Restate exactly, and only, the lines spanning from the one with "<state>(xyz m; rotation" to the end of the records below.

━━━

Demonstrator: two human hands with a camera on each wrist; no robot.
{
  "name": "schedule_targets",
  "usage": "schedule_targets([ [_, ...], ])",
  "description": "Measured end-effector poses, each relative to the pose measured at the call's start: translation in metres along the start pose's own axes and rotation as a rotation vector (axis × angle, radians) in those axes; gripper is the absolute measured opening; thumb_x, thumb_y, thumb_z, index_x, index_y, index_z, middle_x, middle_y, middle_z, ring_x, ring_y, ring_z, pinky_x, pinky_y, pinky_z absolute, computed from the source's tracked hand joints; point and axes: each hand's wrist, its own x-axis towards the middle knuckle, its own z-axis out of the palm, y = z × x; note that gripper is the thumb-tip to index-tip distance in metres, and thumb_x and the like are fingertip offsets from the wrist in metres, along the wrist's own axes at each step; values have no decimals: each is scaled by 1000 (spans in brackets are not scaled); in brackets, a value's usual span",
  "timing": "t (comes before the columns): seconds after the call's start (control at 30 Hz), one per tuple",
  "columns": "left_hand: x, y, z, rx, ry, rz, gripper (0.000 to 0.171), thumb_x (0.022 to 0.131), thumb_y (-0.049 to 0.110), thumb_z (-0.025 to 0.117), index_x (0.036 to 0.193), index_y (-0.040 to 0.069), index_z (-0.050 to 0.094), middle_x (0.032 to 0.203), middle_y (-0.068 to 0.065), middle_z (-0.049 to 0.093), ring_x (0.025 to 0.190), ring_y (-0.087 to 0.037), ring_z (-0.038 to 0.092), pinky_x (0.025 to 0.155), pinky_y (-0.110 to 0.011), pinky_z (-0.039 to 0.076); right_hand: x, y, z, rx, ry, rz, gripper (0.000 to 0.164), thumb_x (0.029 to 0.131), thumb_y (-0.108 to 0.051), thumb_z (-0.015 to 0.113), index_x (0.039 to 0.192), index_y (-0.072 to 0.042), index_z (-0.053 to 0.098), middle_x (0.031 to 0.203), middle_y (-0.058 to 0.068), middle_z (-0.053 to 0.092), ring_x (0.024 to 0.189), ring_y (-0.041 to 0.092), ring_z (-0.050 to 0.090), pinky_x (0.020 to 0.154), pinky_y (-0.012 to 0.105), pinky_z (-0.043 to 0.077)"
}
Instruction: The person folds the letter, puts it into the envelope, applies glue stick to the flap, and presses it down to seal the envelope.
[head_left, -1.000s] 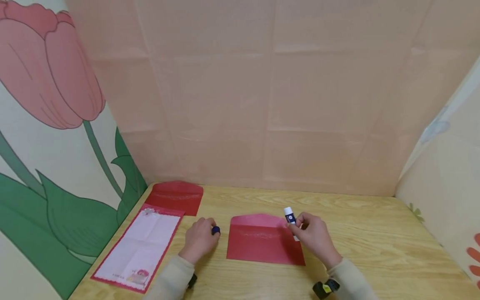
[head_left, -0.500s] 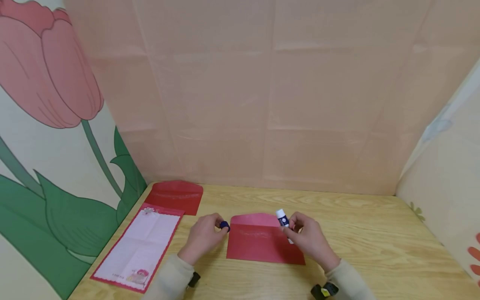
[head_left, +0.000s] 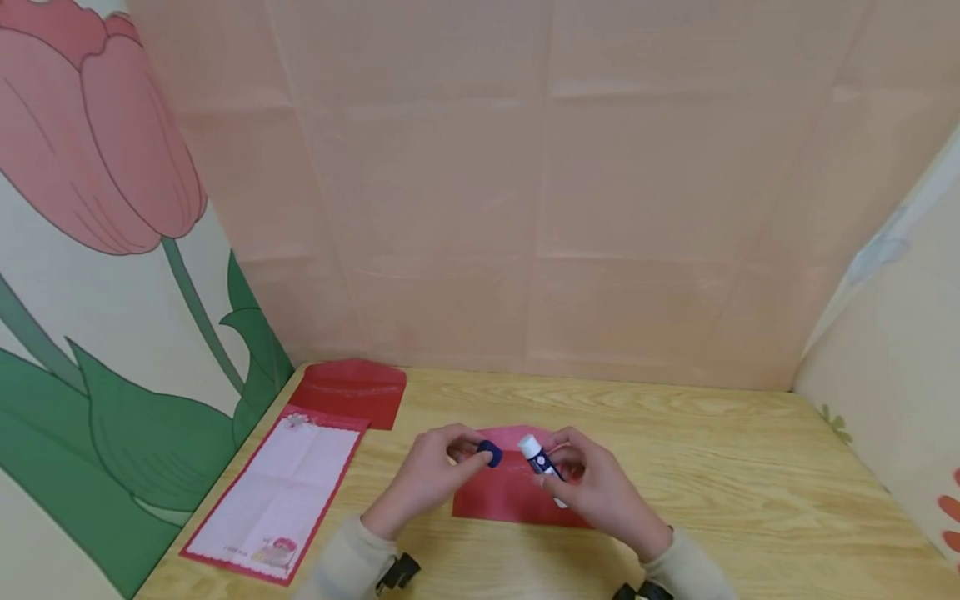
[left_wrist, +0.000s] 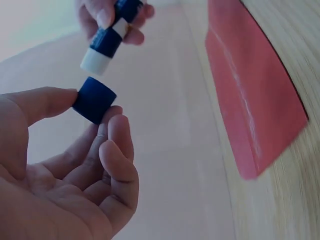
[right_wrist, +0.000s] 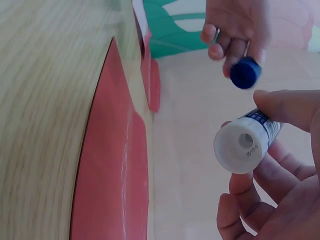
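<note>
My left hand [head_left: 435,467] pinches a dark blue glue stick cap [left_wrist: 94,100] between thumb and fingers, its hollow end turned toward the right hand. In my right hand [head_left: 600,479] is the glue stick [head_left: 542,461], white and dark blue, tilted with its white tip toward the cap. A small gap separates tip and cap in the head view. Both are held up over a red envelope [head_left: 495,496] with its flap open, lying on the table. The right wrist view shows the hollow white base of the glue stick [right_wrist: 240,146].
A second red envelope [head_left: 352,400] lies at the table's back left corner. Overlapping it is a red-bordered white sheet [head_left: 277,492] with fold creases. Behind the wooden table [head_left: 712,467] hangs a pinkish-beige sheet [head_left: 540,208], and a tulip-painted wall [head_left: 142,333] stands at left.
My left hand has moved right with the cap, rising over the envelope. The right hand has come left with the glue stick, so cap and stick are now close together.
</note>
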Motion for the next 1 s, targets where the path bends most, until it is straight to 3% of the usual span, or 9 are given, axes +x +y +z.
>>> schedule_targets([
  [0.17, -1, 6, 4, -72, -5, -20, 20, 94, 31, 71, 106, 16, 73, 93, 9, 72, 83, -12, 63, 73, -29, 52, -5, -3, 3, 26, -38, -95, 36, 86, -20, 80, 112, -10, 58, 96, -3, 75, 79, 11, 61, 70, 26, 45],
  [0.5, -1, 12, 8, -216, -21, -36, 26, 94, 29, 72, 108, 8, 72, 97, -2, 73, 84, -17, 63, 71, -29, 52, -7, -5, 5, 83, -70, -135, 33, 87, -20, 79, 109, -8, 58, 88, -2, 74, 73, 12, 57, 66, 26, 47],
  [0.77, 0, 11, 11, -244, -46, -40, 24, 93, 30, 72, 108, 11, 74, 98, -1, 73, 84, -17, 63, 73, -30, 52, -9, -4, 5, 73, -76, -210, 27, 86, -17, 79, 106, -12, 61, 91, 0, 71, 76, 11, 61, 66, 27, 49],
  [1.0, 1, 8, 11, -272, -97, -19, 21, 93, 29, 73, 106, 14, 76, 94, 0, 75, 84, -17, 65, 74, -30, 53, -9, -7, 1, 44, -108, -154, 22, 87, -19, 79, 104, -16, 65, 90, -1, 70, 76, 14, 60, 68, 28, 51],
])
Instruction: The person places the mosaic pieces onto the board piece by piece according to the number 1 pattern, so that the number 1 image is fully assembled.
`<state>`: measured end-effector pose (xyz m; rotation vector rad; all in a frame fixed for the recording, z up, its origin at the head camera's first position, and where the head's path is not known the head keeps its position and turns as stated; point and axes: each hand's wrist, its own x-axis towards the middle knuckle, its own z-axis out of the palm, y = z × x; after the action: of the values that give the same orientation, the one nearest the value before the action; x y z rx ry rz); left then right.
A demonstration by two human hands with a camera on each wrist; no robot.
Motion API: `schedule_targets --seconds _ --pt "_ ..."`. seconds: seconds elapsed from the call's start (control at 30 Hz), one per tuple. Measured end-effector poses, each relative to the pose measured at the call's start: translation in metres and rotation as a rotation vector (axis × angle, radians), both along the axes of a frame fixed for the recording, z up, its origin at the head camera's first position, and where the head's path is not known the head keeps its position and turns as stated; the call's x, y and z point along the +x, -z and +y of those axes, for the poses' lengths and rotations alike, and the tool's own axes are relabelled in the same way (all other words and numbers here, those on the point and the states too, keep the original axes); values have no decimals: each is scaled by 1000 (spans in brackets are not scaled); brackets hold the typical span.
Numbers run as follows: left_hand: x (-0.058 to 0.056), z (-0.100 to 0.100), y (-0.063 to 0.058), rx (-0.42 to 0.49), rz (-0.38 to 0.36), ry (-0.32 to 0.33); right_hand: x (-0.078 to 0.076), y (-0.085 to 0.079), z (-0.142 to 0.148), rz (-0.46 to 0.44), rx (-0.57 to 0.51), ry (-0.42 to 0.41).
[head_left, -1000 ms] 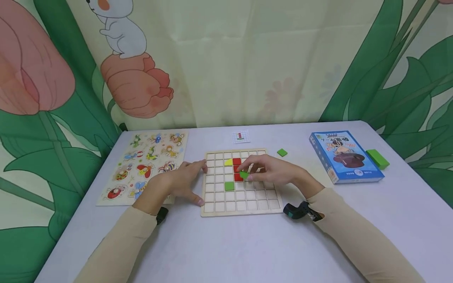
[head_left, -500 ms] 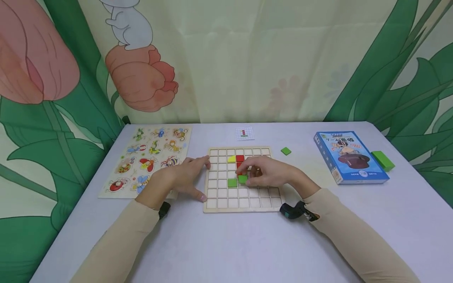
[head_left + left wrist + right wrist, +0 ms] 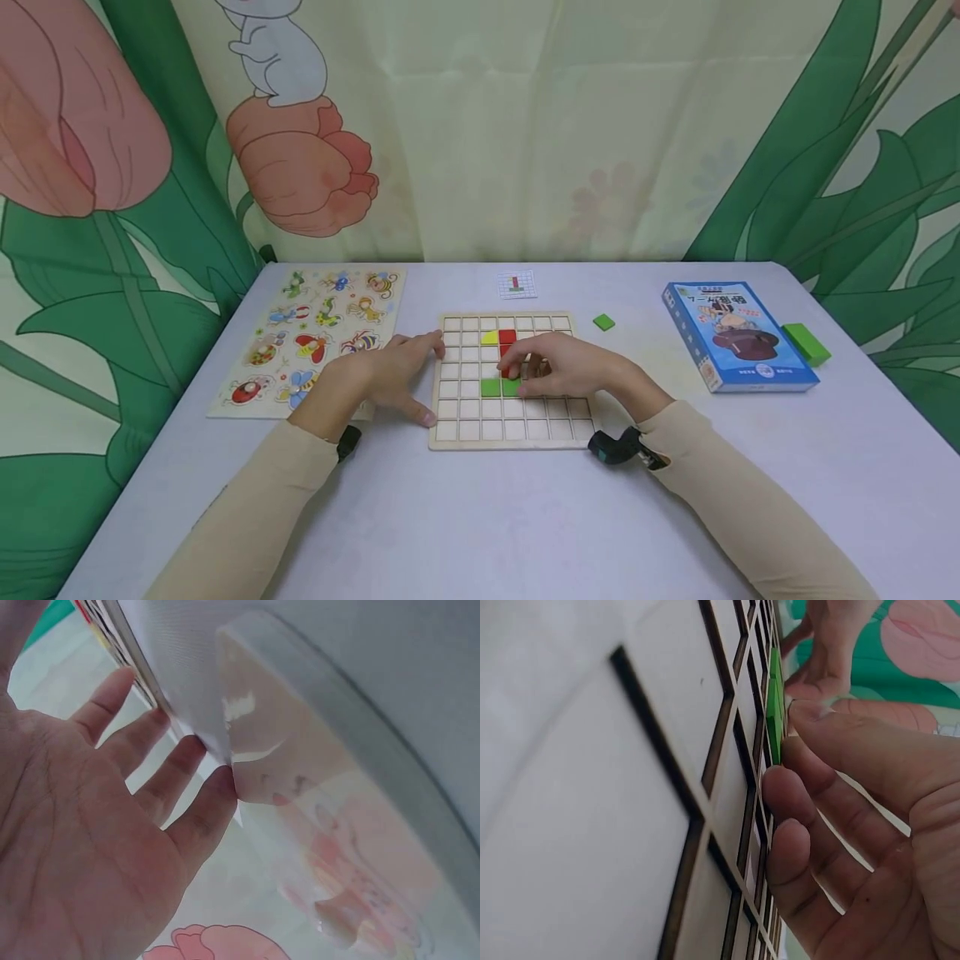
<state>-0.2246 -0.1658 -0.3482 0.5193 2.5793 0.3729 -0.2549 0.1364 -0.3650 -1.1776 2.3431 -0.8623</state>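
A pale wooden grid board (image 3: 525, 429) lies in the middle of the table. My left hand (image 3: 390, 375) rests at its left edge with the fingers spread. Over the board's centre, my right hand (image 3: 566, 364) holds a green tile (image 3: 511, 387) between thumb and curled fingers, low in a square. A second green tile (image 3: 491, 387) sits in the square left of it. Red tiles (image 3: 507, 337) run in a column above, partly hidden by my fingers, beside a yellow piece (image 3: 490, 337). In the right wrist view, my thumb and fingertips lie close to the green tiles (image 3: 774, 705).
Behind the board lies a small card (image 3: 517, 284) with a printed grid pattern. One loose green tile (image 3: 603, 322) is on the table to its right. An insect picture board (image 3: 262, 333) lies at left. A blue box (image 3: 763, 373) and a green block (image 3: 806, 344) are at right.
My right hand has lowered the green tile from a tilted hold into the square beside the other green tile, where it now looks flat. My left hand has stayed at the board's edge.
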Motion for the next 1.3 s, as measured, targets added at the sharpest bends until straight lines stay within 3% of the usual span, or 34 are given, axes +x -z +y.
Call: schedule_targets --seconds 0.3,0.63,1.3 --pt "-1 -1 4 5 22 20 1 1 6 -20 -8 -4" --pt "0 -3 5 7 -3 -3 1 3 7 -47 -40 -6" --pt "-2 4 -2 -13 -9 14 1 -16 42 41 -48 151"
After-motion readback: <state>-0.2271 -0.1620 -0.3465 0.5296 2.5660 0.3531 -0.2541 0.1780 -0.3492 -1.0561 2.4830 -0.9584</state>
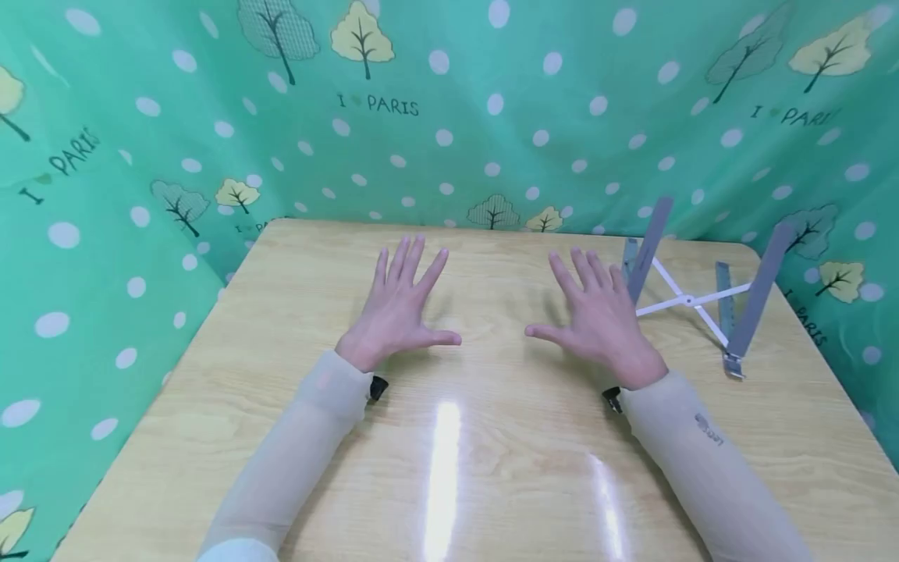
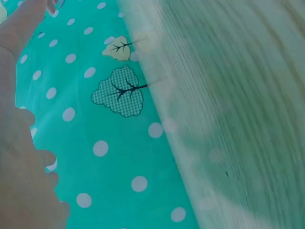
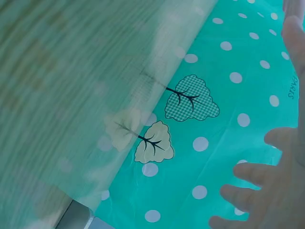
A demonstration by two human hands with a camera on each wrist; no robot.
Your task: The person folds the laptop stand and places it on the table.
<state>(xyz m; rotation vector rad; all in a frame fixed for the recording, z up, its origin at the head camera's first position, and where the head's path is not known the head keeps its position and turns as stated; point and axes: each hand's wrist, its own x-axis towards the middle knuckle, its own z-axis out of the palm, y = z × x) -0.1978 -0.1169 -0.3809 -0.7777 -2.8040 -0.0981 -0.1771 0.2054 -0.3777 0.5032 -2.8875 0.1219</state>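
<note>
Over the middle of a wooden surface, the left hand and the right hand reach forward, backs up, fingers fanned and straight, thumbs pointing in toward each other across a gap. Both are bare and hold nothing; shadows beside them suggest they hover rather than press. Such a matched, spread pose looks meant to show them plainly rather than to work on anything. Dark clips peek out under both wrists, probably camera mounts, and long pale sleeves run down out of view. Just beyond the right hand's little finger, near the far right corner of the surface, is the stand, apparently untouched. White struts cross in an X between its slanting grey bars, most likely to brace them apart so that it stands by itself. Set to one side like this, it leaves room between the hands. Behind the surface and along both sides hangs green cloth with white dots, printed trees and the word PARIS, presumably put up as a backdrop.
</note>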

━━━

**Response to the task:**
<state>(xyz m; rotation vector rad; all in a frame fixed for the recording, z up, its origin at the head camera's first position, and where the head's path is not known the head keeps its position and turns as stated; point and axes: each hand's wrist, its own x-axis towards the middle knuckle, its own z-axis out of the palm, y = z × x) -0.1978 -0.1169 -0.3809 -0.7777 -2.8040 -0.0981 -0.1771 0.2054 -0.3777 0.5032 -2.8875 0.1219</state>
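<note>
Over the middle of a wooden surface, the left hand and the right hand reach forward, backs up, fingers fanned and straight, thumbs pointing in toward each other across a gap. Both are bare and hold nothing; shadows beside them suggest they hover rather than press. Such a matched, spread pose looks meant to show them plainly rather than to work on anything. Dark clips peek out under both wrists, probably camera mounts, and long pale sleeves run down out of view. Just beyond the right hand's little finger, near the far right corner of the surface, is the stand, apparently untouched. White struts cross in an X between its slanting grey bars, most likely to brace them apart so that it stands by itself. Set to one side like this, it leaves room between the hands. Behind the surface and along both sides hangs green cloth with white dots, printed trees and the word PARIS, presumably put up as a backdrop.
</note>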

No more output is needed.